Who was already happily climbing into the Porsche, deciding that it was his turn to drive. "Klaus, Darling. We can talk at home. It's cold outside, for the love of God!"

"Temperature is a matter of discipline! It was colder in Alaska!" Klaus reminded him, moving a little nearer the car. "I know I did... sir. I'm sorry I did -- I just wanted you to calm down."

"Calm me, or send me into a fury so black I could not speak?" Heinz snapped, trying to hold that fury in the face of what seemed a sincere apology.

"Calm you," Klaus said after a moment of silence where he was expecting to be hit.

"Insulting me in the most crude and vulgar way imaginable is supposed to calm me?" Surprisingly, the blow that would have been landed a year ago did not fall.

"It works often on me." And it did.

There was also the fact that what he'd accused his father of was true -- his father's homophobia had been prevalent in the Nazi party, and his inability to cope, willingness to disown Klaus for it fell in line with those ideals. He was a perfect son apparently, other than wanting Dorian, but that one flaw was enough to disown him?

Staring at his son, Heinz's eyes adopted a very foreign look, one Klaus had begun to see only recently. It was perplexed, just the tiniest bit frightened, and, oddly, proud. It was the expression of a man who had looked at something he'd looked at a million times before, but was actually seeing it for the first time, and marvelling at the complexity of good and bad that he discovered.

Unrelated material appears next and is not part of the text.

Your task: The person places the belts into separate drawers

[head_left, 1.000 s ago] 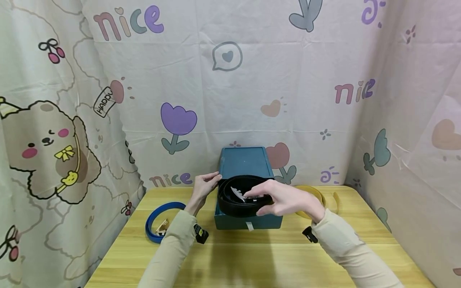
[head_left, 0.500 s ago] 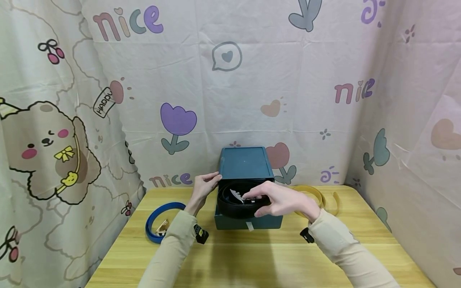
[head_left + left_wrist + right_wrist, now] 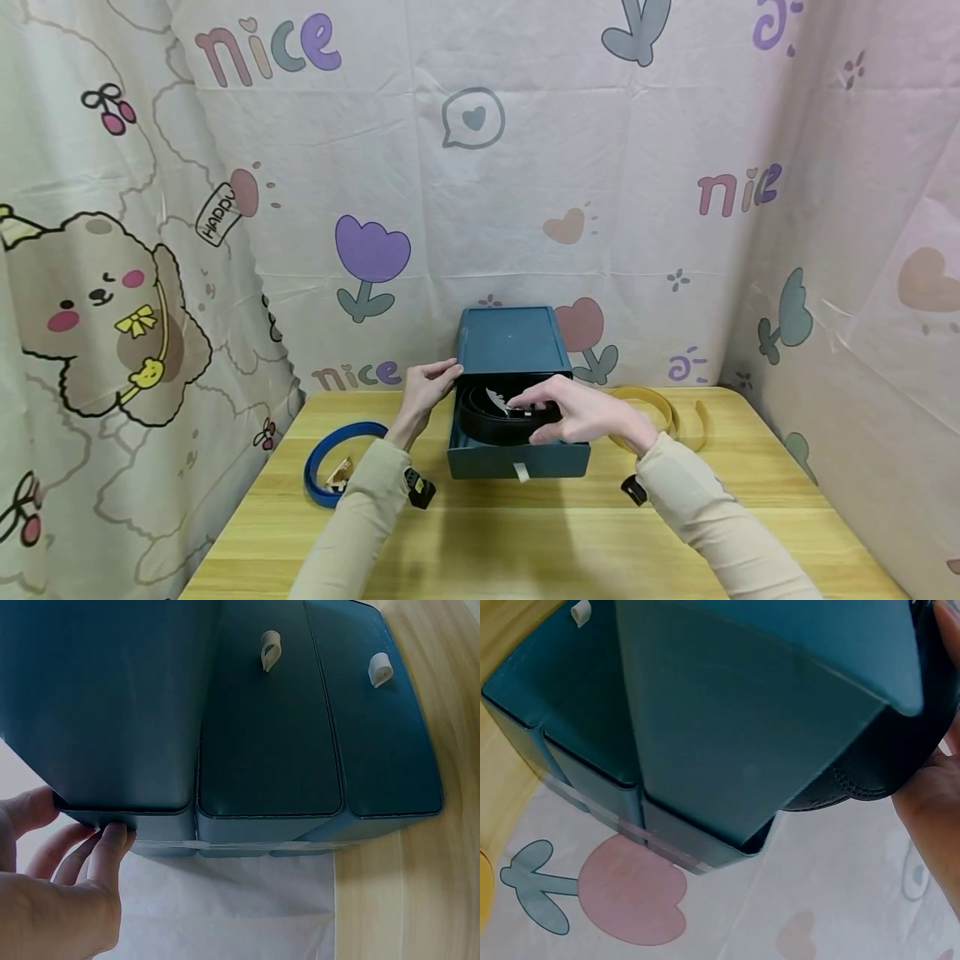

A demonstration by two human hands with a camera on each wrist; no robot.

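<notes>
A black belt point(image 3: 491, 429), coiled up with a silver buckle point(image 3: 497, 402) inside the coil, is at the pulled-out top drawer point(image 3: 551, 463) of a teal drawer cabinet point(image 3: 512, 337). My right hand point(image 3: 588, 412) holds the coil from the right side, thumb in front and fingers reaching over its inside. Part of the belt point(image 3: 934, 671) shows beyond the drawer wall in the right wrist view, beside my right hand point(image 3: 930, 799). At the cabinet's upper left front corner, my left hand point(image 3: 422, 396) grips the edge; the left wrist view shows thumb and fingers point(image 3: 110, 847) on either side of that corner.
On the left of the wooden table point(image 3: 495, 550) lies a coiled blue belt point(image 3: 318, 454) with a gold buckle. A yellow belt point(image 3: 660, 400) lies coiled behind my right wrist. Below the pulled-out drawer are two pushed-in drawers point(image 3: 270, 727) with white loop pulls. A printed curtain hangs behind.
The coiled black belt has sunk from above the open drawer into it, my right hand moving slightly left with it. My left hand stays on the cabinet corner.
</notes>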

Klaus, his son, was an admitted homosexual. Bad. Klaus, his son, had also at some point gone behind his back and grown up -- truly matured, into a man Heinz could be proud of. Good. So why was it so difficult to reconcile the two?

It seemed to Klaus that it should have been easy -- but it wasn't proving to be so. "'f it's any solace, sir, 'm going to stick with Lord Gloria. For the long haul."

If it was -- and it looked to be a very small one, judging by the smoothing of a few tension lines around Heinz's mouth -- he certainly wasn't going to admit it. "Long haul...? I... hope you're not expecting my blessing on the union." Taken from anyone else but a man of Heinz's propriety, that would have been humorous. But he was dead serious.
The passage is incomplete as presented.